Normally, the body uses an enzyme (a specialized protein) called fumarylacetoacetate hydrolase (FAH) to process tyrosine. In children with HT1, this enzyme is missing or not working correctly [3]. Because the tyrosine isn’t broken down, it turns into toxic substances—most notably one called succinylacetone—which can damage the liver, kidneys, and nervous system if left untreated [4][5].
Understanding the Rarity
HT1 is considered a rare disease, affecting approximately 1 in every 100,000 to 120,000 births worldwide [6]. However, it is more common in certain populations due to what scientists call a founder effect (where a specific genetic trait is passed down through a community over generations). For example, in Quebec, Canada, the incidence is much higher, occurring in about 1 in every 18,460 births [3].
Stabilizing Facts for Families
While the diagnosis is a lifelong journey, there are several powerful reasons for hope:
- Early Treatment is Revolutionary: Before modern medicine, HT1 was often life-threatening in early childhood. Today, the introduction of a medication called nitisinone (NTBC) has significantly improved outcomes [1].
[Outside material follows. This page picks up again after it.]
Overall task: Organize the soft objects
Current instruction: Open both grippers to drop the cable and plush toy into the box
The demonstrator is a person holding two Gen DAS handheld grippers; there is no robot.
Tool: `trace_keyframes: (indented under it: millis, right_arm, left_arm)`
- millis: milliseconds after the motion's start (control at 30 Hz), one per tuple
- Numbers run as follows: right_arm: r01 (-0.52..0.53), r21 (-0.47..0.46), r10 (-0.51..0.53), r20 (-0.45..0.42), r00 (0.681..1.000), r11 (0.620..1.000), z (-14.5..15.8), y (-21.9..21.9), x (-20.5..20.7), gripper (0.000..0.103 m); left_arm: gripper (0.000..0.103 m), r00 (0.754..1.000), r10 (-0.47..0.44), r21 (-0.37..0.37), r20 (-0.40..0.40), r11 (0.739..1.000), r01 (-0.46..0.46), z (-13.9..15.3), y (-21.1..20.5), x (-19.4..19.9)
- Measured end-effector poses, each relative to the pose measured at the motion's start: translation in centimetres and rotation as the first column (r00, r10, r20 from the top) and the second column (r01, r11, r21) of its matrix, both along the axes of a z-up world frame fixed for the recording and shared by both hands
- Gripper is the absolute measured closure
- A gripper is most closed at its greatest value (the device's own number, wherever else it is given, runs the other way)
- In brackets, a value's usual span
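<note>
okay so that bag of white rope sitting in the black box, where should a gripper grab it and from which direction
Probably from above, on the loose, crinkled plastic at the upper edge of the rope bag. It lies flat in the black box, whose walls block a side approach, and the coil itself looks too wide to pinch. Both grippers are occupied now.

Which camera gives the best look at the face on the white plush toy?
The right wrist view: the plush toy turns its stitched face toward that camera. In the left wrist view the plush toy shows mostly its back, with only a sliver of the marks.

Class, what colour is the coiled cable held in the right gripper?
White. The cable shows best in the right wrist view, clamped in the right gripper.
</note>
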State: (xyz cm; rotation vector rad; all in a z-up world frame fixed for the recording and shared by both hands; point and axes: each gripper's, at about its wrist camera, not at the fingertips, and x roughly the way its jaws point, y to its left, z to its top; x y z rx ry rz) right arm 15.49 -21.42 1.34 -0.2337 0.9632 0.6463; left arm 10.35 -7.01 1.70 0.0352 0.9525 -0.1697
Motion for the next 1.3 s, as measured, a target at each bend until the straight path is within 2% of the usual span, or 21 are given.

- Preventing Damage: When treatment starts in the newborn period—before symptoms even appear—it can prevent the liver failure and kidney issues that used to be common [7][2].
- Avoiding Major Surgery: Early and consistent treatment significantly reduces the likelihood that a child will ever need a liver transplant [8][9].
- A Managed Condition: Much like diabetes or other chronic conditions, HT1 is manageable. With a combination of daily medication and a specialized diet, children with HT1 grow, go to school, and play just like their peers [2][10].
The Path Forward: A Two-Pillar Approach
Managing HT1 focuses on two main goals: stopping the production of toxins and keeping tyrosine levels in a safe range.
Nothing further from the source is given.